--- Data excerpt ---
^^^^^^^^
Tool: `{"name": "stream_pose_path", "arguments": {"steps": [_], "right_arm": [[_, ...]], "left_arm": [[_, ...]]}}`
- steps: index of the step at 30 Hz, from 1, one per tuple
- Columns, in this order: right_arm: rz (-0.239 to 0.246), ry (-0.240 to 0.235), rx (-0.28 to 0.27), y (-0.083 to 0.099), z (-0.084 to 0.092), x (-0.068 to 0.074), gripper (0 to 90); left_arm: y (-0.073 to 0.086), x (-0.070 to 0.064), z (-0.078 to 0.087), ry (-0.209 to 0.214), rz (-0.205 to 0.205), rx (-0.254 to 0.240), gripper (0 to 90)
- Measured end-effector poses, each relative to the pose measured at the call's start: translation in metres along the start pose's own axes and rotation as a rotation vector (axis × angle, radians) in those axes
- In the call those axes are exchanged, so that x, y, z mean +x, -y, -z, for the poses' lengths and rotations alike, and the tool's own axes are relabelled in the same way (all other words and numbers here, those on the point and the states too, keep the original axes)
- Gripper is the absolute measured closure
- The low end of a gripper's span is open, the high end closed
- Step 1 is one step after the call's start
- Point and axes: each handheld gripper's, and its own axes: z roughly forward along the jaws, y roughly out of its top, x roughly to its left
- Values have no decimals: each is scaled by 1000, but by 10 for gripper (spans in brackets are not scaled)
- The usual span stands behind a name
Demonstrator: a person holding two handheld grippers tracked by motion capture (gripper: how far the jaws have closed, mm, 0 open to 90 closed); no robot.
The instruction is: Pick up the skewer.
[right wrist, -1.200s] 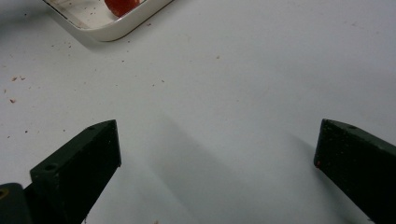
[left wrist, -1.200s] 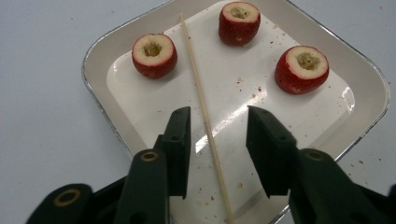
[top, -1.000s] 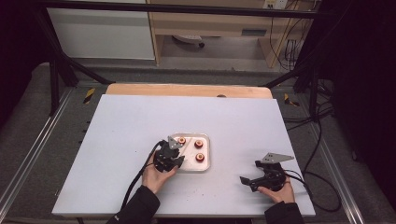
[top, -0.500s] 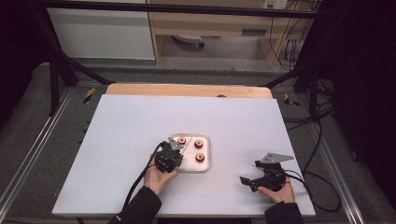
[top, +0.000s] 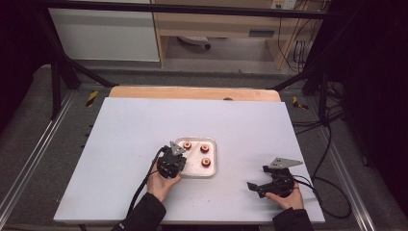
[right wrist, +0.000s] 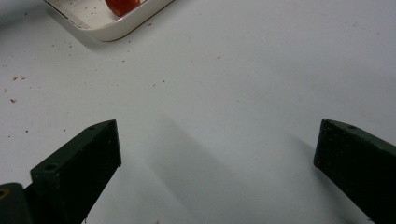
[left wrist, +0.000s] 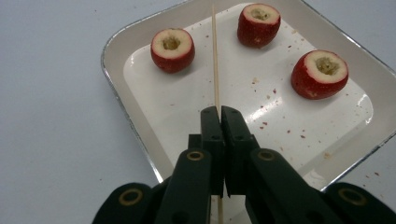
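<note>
My left gripper (left wrist: 219,114) is clenched on a thin wooden skewer (left wrist: 215,56); its jaws have just been closing, and now the pads meet with the stick pinched between them. The skewer runs straight out past the jaw tips, over the white floor of the tray (left wrist: 154,93), and its far end passes between two of the three fruits. Those fruits are small and red, each with its top cut flat and a hollowed pale centre. One fruit (left wrist: 172,49) sits just left of the skewer, a second (left wrist: 258,24) just right of it near the tray's far rim, and a third (left wrist: 320,73) well off to the right. None of them touches the skewer, as far as I can tell. Red crumbs are scattered on the tray floor.

From the high view, my left gripper (top: 172,161) sits at the tray's (top: 214,161) near-left corner, on the white table (top: 125,130), with my left hand (top: 161,185) behind it.

My right gripper (right wrist: 217,154) is released: its two jaws stand wide apart with bare table between them, gripping nothing. The tray's corner (right wrist: 112,30) lies up and to the left of it, well apart. In the high view that gripper (top: 272,183) rests near the table's front right edge, with my right hand (top: 288,197) on it.
</note>
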Motion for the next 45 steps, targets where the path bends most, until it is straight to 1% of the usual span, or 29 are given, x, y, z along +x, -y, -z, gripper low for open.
{"name": "stream_pose_path", "arguments": {"steps": [5,9,11,14,15,16,18,27,33,39,45], "right_arm": [[6,4,1,-1,0,1,13],[11,9,3,-2,0,2,10],[14,10,6,-2,0,4,6],[38,16,5,-4,0,5,6],[41,16,1,-5,0,7,6],[49,21,1,-6,0,7,6],[50,25,0,-7,0,10,6],[97,36,-6,-15,-1,20,16],[154,46,-13,-21,-3,30,21],[214,63,3,-26,-6,38,24],[276,91,14,-33,-8,45,34]], "left_arm": [[0,5,11,19,-3,-23,885],[1,10,17,30,-17,-30,885],[1,11,20,29,-29,-30,885],[2,12,23,39,-41,-27,885],[2,12,23,39,-41,-27,885],[2,12,24,51,-50,-28,885],[2,11,26,59,-60,-27,885],[2,3,31,114,-116,-27,885],[3,-5,32,142,-158,-17,885],[2,-13,31,169,-188,-4,885],[-2,-20,33,188,-224,2,886]]}}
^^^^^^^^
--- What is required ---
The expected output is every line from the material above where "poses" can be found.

--- Task response ---
- Measured end-effector poses, each relative to the pose measured at the call's start: translation in metres along the start pose's own axes and rotation as a rotation vector (axis × angle, radians) in those axes
- In the call those axes are exchanged, so that x, y, z mean +x, -y, -z, for the poses' lengths and rotations alike, and the tool's own axes are relabelled in the same way (all other words and numbers here, those on the point and the states too, keep the original axes)

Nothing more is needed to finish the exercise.